Recently one of the guests at the Family Promise HCR Day Center asked if she could have some paper for the printer to print her resume. It got me thinking about how hard everyday tasks, ones that most of us take for granted, are so much more difficult for those who are living in a hotel or are totally unhoused.
Cooking, a daily chore that most of us consider a “chore,” is a challenge in a hotel room. Folks either eat out (expensive but easy) or cook, (cheaper but messy). The most practical implements in a hotel situation include crock pots and electric skillets. And the cold sandwich is always an option. The bath tub is available for cleaning up.
For the unhoused cooking presents a real difficulty so room temp, uncooked canned items; fast food they’ve manage to get money for; long lines for a soup kitchen in all kinds of weather, or meals provided by volunteers would make up their sustenance. Rodents are an ever-present issue, so one must protect their food from these pirates.
Folks who are doubled up in theory would have access to all the amenities, but everyone isn’t happy about having house guests.

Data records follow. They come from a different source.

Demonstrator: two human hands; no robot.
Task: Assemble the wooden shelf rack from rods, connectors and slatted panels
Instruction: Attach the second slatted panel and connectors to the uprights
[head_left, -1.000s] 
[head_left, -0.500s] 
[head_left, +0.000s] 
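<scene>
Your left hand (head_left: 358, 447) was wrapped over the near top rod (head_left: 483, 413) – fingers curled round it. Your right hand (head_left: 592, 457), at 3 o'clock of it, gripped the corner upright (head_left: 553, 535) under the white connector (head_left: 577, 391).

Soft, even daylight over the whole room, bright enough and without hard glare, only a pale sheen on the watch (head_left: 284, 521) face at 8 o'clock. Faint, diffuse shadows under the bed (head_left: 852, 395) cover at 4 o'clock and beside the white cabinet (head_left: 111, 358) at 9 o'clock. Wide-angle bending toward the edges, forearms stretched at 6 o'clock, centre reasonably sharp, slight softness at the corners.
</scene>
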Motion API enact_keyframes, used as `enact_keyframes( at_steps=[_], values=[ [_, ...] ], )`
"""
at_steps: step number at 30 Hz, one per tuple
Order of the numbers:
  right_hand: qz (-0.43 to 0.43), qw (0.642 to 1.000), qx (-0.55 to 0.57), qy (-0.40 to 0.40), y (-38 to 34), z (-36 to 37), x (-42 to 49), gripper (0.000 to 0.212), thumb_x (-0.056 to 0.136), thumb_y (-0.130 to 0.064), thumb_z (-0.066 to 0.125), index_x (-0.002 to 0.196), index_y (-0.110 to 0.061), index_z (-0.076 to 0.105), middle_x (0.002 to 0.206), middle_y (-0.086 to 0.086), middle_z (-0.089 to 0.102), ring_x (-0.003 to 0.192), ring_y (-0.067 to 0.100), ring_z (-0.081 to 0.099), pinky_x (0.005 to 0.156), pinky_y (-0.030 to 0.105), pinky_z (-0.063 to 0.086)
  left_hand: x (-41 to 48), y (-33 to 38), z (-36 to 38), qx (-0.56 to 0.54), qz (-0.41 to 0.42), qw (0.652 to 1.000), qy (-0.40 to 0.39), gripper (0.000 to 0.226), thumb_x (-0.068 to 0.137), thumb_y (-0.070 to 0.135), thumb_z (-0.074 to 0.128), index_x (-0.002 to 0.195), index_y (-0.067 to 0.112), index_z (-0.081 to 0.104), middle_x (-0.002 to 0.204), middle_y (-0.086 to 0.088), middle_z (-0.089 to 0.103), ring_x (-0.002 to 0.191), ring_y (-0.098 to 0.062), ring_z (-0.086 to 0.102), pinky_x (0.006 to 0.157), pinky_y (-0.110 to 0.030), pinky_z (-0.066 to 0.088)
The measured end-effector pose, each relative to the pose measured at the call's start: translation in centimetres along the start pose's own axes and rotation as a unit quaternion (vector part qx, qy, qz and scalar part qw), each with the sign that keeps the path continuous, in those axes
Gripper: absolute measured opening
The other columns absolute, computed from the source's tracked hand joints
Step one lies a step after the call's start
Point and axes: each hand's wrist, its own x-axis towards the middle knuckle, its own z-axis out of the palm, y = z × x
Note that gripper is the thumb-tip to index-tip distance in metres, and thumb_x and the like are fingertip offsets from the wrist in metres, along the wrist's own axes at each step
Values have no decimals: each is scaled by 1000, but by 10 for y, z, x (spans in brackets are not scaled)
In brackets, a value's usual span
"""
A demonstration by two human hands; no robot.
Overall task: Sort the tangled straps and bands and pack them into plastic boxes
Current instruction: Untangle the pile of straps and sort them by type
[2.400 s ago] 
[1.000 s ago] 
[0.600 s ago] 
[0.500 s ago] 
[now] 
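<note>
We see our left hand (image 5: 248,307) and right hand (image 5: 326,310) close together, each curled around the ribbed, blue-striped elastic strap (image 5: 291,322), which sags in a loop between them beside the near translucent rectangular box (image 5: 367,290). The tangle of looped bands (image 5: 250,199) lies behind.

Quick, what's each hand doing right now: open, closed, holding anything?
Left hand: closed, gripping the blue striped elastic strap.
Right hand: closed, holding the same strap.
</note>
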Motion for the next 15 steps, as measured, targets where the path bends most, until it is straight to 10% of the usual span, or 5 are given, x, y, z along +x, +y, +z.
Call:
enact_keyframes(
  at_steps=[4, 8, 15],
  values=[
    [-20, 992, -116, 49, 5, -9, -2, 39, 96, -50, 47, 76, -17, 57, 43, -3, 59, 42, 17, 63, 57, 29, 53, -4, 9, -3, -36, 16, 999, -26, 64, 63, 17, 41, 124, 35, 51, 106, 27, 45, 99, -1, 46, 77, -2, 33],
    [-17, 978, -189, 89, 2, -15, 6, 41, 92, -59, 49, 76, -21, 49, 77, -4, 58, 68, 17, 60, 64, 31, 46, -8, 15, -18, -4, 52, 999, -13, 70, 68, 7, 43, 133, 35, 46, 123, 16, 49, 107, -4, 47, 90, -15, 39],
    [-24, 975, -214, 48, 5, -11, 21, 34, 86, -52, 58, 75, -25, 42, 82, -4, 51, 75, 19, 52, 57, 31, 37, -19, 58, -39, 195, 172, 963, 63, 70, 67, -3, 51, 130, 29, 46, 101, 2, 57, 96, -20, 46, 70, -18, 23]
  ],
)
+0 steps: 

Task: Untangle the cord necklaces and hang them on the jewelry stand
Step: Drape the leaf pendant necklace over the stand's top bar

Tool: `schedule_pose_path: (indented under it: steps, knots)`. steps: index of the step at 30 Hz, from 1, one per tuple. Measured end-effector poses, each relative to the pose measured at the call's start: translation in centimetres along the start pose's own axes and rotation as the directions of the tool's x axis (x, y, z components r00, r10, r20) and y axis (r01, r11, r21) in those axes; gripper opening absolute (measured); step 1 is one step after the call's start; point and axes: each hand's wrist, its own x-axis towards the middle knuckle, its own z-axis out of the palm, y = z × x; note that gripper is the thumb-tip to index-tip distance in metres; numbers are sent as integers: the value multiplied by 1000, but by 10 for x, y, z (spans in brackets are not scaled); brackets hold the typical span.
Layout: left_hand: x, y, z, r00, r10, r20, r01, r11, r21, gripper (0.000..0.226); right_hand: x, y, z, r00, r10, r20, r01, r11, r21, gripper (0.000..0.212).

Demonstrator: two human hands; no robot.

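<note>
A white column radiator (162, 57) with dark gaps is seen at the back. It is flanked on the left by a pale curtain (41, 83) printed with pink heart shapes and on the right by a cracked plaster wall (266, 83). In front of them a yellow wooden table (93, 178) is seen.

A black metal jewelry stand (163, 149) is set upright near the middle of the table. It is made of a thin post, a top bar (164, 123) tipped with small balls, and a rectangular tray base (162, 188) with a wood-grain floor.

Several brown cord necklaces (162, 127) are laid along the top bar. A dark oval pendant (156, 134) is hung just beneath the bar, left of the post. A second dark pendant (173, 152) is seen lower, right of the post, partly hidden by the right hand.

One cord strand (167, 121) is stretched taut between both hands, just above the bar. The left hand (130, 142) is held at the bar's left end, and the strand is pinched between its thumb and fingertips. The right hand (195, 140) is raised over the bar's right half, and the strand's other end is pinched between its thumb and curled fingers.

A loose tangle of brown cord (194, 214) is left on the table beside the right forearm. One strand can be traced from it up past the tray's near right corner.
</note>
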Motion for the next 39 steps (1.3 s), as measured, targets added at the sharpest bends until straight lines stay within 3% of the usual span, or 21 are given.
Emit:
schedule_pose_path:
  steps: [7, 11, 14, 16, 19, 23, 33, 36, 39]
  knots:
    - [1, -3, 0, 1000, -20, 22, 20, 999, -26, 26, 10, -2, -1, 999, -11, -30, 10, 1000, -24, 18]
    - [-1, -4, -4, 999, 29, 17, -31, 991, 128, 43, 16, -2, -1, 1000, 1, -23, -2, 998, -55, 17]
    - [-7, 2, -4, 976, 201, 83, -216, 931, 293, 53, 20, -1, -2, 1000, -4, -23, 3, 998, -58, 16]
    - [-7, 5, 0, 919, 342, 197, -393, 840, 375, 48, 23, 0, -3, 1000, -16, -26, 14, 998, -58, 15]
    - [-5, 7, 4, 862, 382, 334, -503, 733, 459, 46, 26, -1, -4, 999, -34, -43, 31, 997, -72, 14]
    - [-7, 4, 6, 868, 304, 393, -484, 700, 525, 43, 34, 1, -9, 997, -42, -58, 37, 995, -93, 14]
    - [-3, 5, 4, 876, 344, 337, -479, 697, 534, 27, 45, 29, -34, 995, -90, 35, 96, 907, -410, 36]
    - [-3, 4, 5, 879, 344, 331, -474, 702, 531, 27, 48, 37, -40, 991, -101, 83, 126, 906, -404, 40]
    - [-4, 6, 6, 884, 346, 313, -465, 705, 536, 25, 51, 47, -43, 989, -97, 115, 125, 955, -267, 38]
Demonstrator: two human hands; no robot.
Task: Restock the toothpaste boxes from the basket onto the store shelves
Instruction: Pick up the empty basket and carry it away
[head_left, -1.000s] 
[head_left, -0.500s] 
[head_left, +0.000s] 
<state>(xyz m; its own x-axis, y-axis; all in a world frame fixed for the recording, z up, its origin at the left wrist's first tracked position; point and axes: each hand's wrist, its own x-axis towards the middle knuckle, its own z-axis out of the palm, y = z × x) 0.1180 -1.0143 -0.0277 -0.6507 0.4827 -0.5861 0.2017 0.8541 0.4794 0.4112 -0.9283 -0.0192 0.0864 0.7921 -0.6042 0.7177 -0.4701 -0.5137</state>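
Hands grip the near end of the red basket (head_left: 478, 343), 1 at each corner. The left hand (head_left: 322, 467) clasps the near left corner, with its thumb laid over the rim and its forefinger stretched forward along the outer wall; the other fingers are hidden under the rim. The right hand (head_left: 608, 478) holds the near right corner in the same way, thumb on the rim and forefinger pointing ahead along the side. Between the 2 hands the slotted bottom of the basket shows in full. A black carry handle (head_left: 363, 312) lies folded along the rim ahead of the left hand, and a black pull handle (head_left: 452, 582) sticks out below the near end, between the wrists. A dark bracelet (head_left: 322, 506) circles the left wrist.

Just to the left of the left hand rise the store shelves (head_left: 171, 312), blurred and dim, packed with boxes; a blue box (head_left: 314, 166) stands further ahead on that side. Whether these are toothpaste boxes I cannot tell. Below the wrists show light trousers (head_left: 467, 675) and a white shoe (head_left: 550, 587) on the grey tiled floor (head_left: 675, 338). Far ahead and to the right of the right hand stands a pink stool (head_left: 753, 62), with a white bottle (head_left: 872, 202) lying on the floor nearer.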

They don’t put out the welcome mat. People bunked with others don’t always have the run of the house, or the kitchen, or the refrigerator.
At Family Promise HCR we have a closet with food for those who first enter the program, until they can get their SNAP benefits, can go shopping, or get to a food pantry. At our host sites, congregations provided a hot homecooked meal each night, mostly recently chicken pot pie (square noodles, no rivels). Often there’s leftovers so that guests can pack it up for lunch the following day. We can provide a Bandaid, Advil, hand lotion and, yes, even printer paper so that things are just a little less challenging.